Google Pixel 7a showing Google News
Christine Romero-Chan / Digital Trends

A new Google Pixel A-series has launched, and it’s sure to make reasonably priced phones quiver in their boots. The Google Pixel 7a introduces new features for the A-series, including a 90Hz refresh rate, the highest megapixel count ever on a midrange Google phone, and the Tensor G2 processor. It’s a solid smartphone, and it puts up a good fight against a number of similar devices — including the Samsung Galaxy A54 and even the flagship Google Pixel 7.

But the fact that it’s able to stand up against its flagship brethren highlights a concern — the price. The Pixel 7a costs $499, which is only $100 away from the Pixel 7. That small disparity means there’s a big gap underneath the Pixel 7a for another phone.

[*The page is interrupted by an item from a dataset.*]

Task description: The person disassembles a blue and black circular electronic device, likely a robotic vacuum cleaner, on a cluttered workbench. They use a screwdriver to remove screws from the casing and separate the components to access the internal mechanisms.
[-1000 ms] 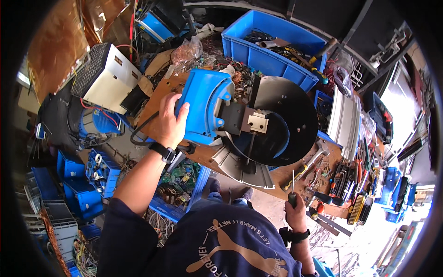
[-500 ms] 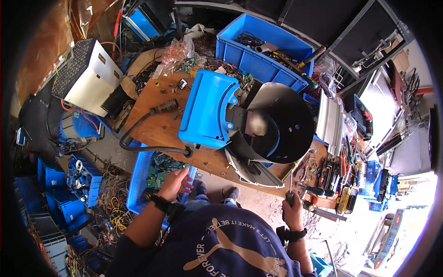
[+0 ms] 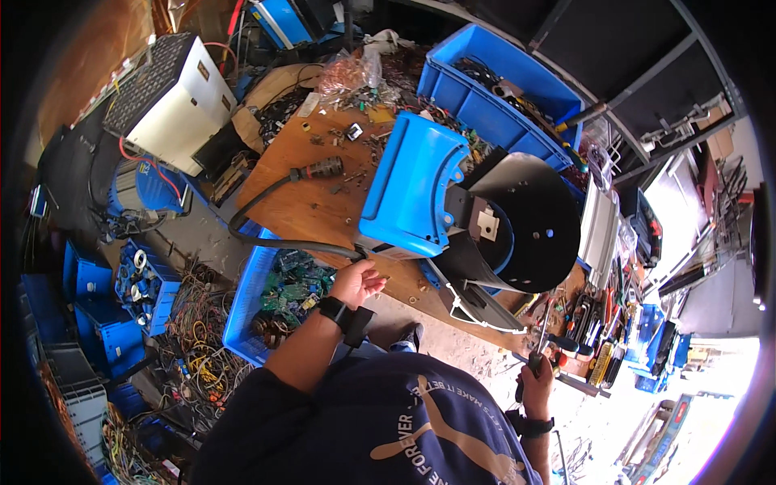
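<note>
My left hand [image 3: 358,283] is palm-up with slightly curled fingers, holding nothing. It hovers by the table's near edge, just below where a thick black cable [image 3: 299,245] meets a blue housing [image 3: 411,186]. A wide, open black cylinder [image 3: 548,218] joins the housing on its right; a pale plate with a hole [image 3: 487,224] shows inside. My right hand [image 3: 535,380] is wrapped around the dark handle of a screwdriver [image 3: 541,335], its shaft pointing up, off the table's right front corner. The cable's other end is a round black connector [image 3: 322,168] lying on the wooden table [image 3: 283,206].
Beneath the table's left edge sits a blue crate [image 3: 234,319] of green circuit boards. Hand tools [image 3: 586,315] crowd the right end. A large blue bin [image 3: 493,109] with cables stands behind. Tangled wires [image 3: 206,356] cover the floor at left, near smaller blue bins [image 3: 113,339].
The whole view has shifted. My left hand has risen from over the crate toward the cable and housing. My right hand, still gripping the screwdriver, appears slightly lower.
</note>
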A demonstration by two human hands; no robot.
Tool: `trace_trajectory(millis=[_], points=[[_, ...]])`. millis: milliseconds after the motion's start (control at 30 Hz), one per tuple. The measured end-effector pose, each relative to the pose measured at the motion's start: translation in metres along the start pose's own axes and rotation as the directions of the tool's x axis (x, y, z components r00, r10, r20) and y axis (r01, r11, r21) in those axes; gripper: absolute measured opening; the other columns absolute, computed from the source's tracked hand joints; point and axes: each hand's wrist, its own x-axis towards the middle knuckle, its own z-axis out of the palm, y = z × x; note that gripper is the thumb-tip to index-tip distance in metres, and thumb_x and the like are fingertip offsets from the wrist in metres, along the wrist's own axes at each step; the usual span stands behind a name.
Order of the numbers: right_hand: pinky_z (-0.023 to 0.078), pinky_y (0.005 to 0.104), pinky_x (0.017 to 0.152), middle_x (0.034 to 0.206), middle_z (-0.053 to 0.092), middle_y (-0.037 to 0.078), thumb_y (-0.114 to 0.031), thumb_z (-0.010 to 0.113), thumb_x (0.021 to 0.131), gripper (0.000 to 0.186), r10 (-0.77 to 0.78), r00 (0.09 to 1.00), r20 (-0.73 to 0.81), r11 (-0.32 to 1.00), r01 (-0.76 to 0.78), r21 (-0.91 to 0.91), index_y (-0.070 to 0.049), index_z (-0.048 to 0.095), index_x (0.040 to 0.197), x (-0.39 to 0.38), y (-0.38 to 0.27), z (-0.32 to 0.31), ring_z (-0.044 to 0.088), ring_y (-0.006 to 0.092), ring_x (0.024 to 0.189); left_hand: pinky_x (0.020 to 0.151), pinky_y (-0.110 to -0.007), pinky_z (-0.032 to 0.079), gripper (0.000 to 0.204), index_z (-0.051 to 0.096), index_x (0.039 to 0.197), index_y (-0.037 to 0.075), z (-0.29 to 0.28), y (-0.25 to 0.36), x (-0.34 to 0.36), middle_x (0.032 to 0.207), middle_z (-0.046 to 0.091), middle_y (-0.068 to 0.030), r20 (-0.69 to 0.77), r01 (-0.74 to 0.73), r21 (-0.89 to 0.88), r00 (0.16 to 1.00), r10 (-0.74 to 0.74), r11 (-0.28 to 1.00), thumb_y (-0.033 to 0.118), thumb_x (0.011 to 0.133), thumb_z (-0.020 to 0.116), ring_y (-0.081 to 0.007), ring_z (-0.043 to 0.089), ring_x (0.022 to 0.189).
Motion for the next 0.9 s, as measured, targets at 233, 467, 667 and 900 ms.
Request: trace_trajectory(millis=[233,467,667,900], points=[[0.046,0.0247,0.056,0.081,0.058,0.002,0.000,0.057,0.087,0.028,-0.004,1.000,0.004,1.000,0.004,-0.007,-0.001,0.054,0.115,0.004,-0.013,0.002,0.056,0.0098,0.064,0.084,-0.042,0.053,0.014,0.061,0.088,0.004,0.005,0.006,0.012,0.086,0.062,-0.0098,0.025,-0.072,-0.050,0.997,0.073,0.996,0.013,0.085,0.071,-0.0285,0.065,0.084],[0.048,0.0258,0.058,0.084,0.060,0.004,-0.002,0.060,0.086,0.032,-0.018,1.000,-0.011,0.996,0.017,-0.091,0.000,0.055,0.118,0.009,-0.018,0.000,0.057,0.0111,0.066,0.067,-0.037,0.050,0.012,0.061,0.086,0.010,0.002,0.023,0.022,0.077,0.059,-0.0055,-0.041,-0.079,0.029,0.996,0.080,0.996,0.011,0.082,0.073,-0.0228,0.062,0.069],[0.047,0.0252,0.055,0.083,0.059,0.003,-0.002,0.060,0.086,0.033,-0.043,0.999,0.019,0.994,0.045,-0.099,0.000,0.055,0.118,0.016,-0.014,0.003,0.057,0.0103,0.065,0.061,-0.039,0.049,0.016,0.060,0.089,0.008,-0.002,0.058,0.035,0.078,0.054,-0.0064,-0.066,-0.088,0.126,0.993,0.097,0.988,0.013,0.081,0.073,-0.0226,0.060,0.062],[0.046,0.0242,0.056,0.082,0.059,0.003,-0.004,0.061,0.085,0.037,-0.031,0.999,-0.017,0.999,0.032,0.040,0.001,0.054,0.121,0.016,-0.001,0.015,0.056,0.0091,0.064,0.052,-0.038,0.049,0.013,0.061,0.092,0.008,-0.007,0.099,0.070,0.072,0.059,-0.0073,0.000,-0.079,0.304,0.997,0.083,0.949,0.017,0.084,0.067,-0.0210,0.059,0.057]])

The $349 Pixel 6a helps to fill some of that gap, but it’s not enough. It’s time Google embraced the budget phone market by creating a Pixel phone for those who want a truly cheap smartphone with the Pixel name. Not convinced? Let me make my case.

A budget Pixel would be good for everyone

Google Pixel 7a laying on ground
Christine Romero-Chan / Digital Trends

The case for an even cheaper Pixel is very simple: great budget phones are awesome, and we need more of them.

There are other reasons why a budget phone would benefit Google, as well as savvy buyers. First, cheap phones sell well. Samsung’s range of A phones made up over 50% of its sales in the final quarter of 2021, and while that included the midrange Galaxy phones, it also included the Galaxy A12 — a $200 budget phone that was Samsung’s biggest single seller for that entire year.

It also helps that Pixel sales are growing. The Pixel 6 and 6 Pro set records in 2021, and the Pixel 7, 7 Pro, and 6a blew past those records in 2022. Word is getting out about the Pixel, and sales are benefiting as a result. It’s easy to see why it’s doing so well — a showstopping camera that’s great in every circumstance paired with a unique and good-looking design is turning heads, even if the software has been troublesome as of late.

I referenced Samsung earlier, but you may have noticed I was using numbers from a few years ago. That’s because more recent sales numbers have been falling, due largely to rising inflation and costs across the board. But that doesn’t mean Google should be cautious. Instead, it should push even harder, as it makes perfect sense to offer people a cheaper product when they have less money to spend. A $200 Pixel would attract people who won’t buy an expensive flagship phone even in normal times and might even be thinking twice about a midrange phone.

Google could offer something unique

The Pixel 7 Pro's camera app.
Andy Boxall/Digital Trends

An even bigger reason for Google to take a shot at a cheaper phone is it has the ability to create a really good one.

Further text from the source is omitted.